## WHAT THE EXERCISE ASKS
Could you show each line of the records that contains the word "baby"?
*** Begin section ***
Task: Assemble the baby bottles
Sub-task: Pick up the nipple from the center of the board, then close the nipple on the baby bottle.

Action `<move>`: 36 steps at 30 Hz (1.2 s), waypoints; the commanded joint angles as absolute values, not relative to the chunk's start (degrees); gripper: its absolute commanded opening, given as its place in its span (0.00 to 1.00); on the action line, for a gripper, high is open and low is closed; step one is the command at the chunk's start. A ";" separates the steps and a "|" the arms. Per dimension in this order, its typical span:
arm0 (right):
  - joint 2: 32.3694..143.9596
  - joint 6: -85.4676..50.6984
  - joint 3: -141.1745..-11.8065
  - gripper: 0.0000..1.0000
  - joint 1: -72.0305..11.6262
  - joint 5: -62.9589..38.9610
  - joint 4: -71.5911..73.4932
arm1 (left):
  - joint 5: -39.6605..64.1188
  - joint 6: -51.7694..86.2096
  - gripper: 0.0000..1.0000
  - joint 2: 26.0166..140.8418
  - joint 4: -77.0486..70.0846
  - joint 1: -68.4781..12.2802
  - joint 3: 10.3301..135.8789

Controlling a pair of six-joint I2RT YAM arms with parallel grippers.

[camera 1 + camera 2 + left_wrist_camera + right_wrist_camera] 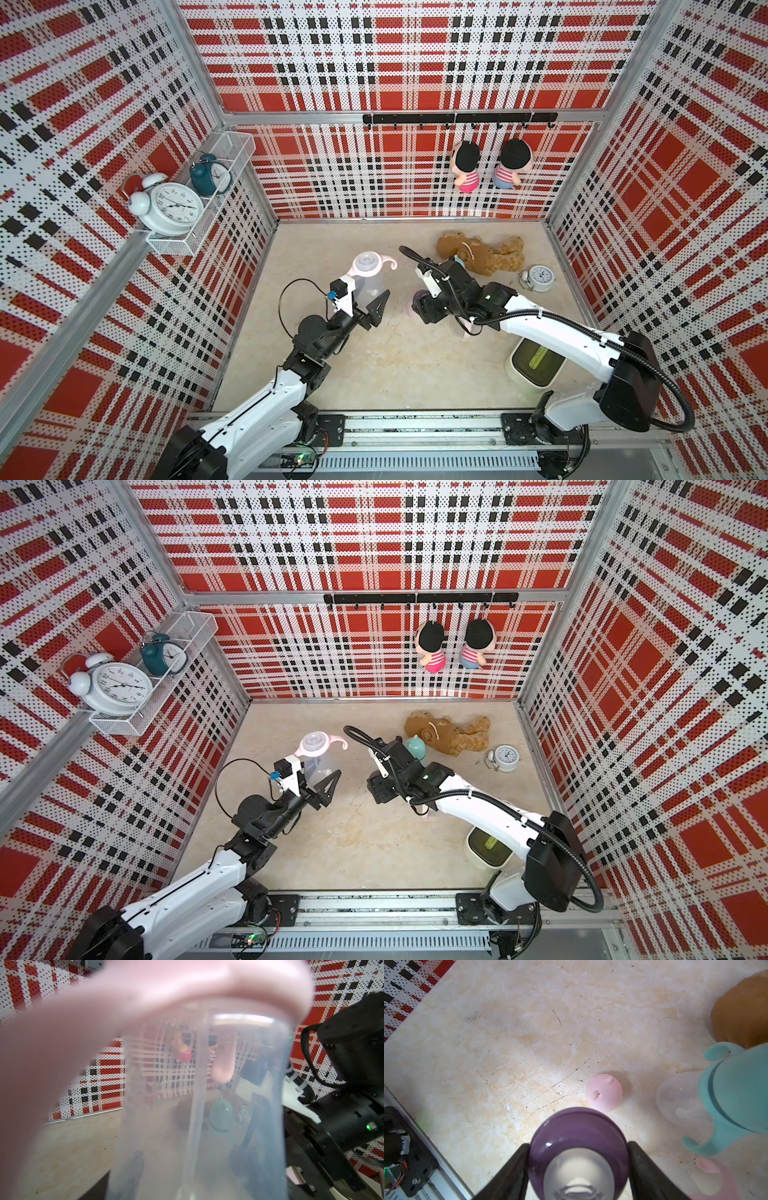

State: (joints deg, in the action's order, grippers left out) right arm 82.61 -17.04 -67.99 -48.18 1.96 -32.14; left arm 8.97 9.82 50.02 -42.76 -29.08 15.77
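Sitting high on the left wall, a wire shelf point(172, 246) carries a big white alarm clock point(170, 208) with a dark teal alarm clock point(208, 178) behind it.

Right of that, over the pale surface point(374, 374), the left tool point(369, 296) is closed on a clear bottle point(371, 282). The bottle stands upright between the fingers, and a pink handle ring point(388, 262) circles its neck. In the left wrist view the bottle fills the middle, blurred. Whether its base touches the surface I cannot tell.

Next comes the right tool point(578, 1146), pointed down at the surface. It grips a purple teat collar point(577, 1126) from both sides, with the clear teat point(579, 1167) showing inside it. Just beyond the collar, an eared pink cap point(604, 1093) lies on the surface, apart from the tool.

Further right, a teal bottle point(415, 748) stands upright near the right wrist, its domed cap on and its curved teal handles out to the sides. A pink piece point(469, 330) peeks from under the right forearm, too hidden to name.

Beside the teal bottle, a brown plush toy point(482, 253) lies on its side. Above it on the back wall, two dolls point(467, 168) hang from a black hook rail point(457, 118). A small alarm clock point(540, 278) lies just right of the plush. A white container point(536, 361) with something green inside sits partly under the right arm.
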 commanded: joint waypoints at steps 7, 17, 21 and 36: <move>80.13 -15.30 -69.40 0.58 -47.65 -0.42 -35.93 | 10.55 9.34 0.00 51.06 -46.96 -29.08 15.96; 76.38 -11.87 -77.81 0.58 -44.71 -5.50 -39.59 | 17.90 6.01 0.00 53.64 -56.44 -29.12 10.55; 77.22 -11.19 -83.96 0.57 -44.12 -7.76 -41.86 | 18.82 3.86 0.00 55.44 -59.01 -30.65 9.43; 85.43 -10.98 -91.35 0.55 -43.95 -16.90 -46.36 | 15.38 -1.36 0.00 56.97 -60.73 -35.77 9.10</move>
State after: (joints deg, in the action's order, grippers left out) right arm 84.79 -11.81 -92.31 -44.27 -14.06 -43.90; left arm 16.01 0.01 57.08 -57.52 -35.46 9.02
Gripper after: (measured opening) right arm 0.705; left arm 0.809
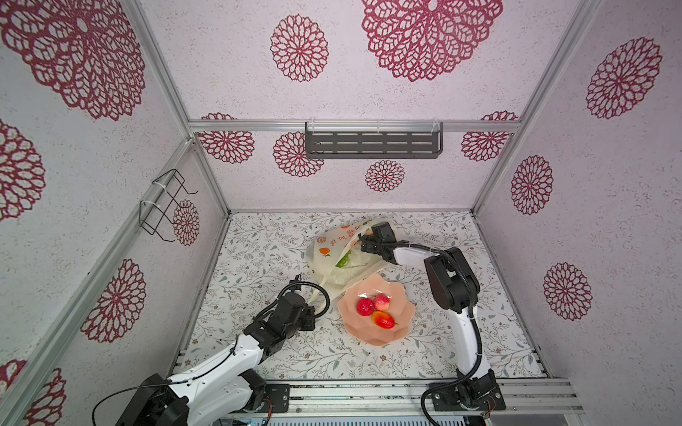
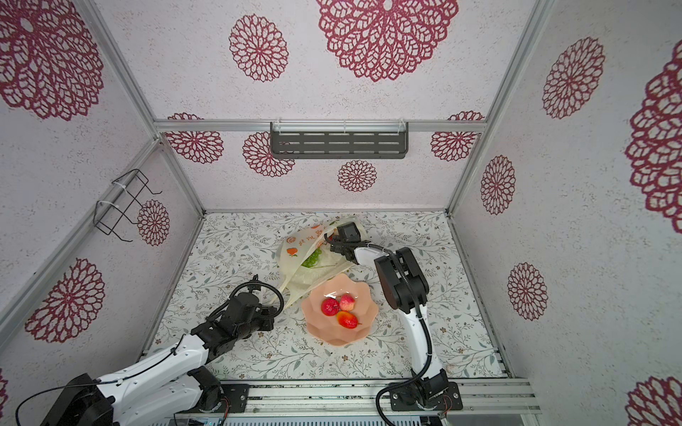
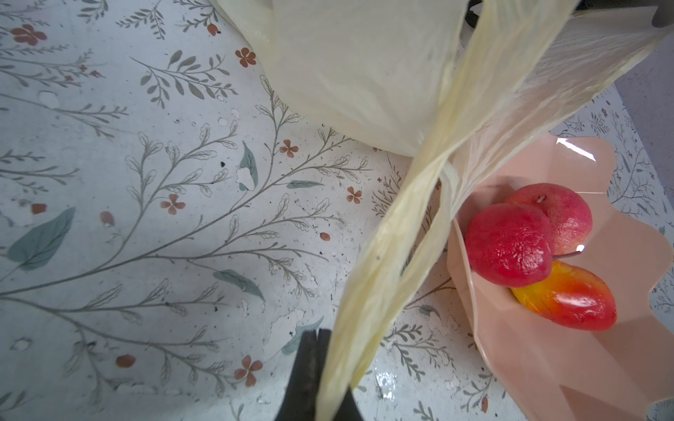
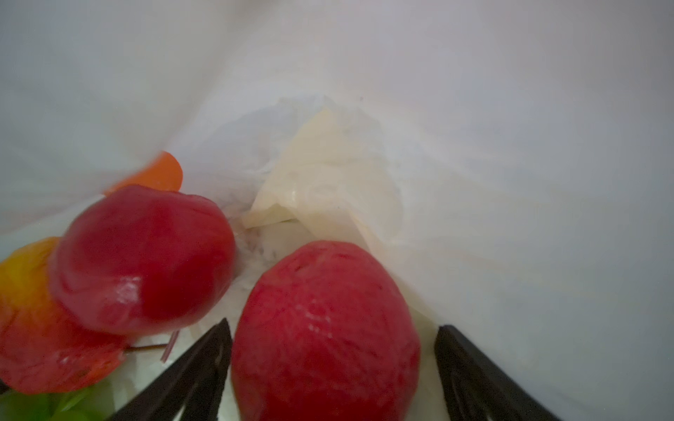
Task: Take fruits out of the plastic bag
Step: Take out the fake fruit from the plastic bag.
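Note:
The cream-yellow plastic bag [image 1: 330, 254] [image 2: 295, 258] lies at the back of the table, with a green grape bunch [image 1: 343, 261] [image 2: 312, 259] showing through its mouth. My right gripper [image 4: 334, 324] is inside the bag and open. A matt red fruit [image 4: 324, 291] stands between its fingers, with a gap on one side. Beside it lie a glossy red fruit [image 4: 146, 262] and a red-yellow mango shape [image 4: 33, 320]. My left gripper [image 3: 317, 331] [image 1: 312, 313] is shut on the bag's handle [image 3: 394, 255], which is stretched taut towards it.
A peach-pink scalloped bowl [image 1: 402, 295] [image 2: 365, 295] [image 3: 547, 382] sits in front of the bag, between the two arms. It holds two red fruits [image 1: 365, 307] [image 1: 382, 302] and a mango shape [image 1: 383, 320]. The bag's lower edge lies on the bowl's rim.

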You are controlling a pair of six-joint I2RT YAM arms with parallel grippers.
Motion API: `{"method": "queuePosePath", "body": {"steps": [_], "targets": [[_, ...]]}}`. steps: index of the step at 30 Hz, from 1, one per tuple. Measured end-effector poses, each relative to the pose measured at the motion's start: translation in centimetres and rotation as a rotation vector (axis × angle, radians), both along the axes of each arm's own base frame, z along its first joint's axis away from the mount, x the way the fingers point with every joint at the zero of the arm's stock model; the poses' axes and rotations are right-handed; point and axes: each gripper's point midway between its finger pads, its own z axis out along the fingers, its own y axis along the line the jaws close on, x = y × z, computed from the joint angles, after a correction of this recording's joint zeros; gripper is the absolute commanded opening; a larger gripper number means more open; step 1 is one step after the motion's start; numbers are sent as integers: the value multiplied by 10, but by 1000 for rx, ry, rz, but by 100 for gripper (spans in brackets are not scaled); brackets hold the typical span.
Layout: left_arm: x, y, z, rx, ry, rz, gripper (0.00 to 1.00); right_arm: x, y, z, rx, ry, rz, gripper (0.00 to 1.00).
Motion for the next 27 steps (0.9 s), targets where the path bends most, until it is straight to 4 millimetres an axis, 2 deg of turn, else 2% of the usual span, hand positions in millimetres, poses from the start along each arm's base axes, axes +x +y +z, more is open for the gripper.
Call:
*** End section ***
## RESPONSE AREA
Task: Assemble the baby bottles
Sub-task: Pick up the nipple from the center of the board, then close the nipple on the baby bottle.

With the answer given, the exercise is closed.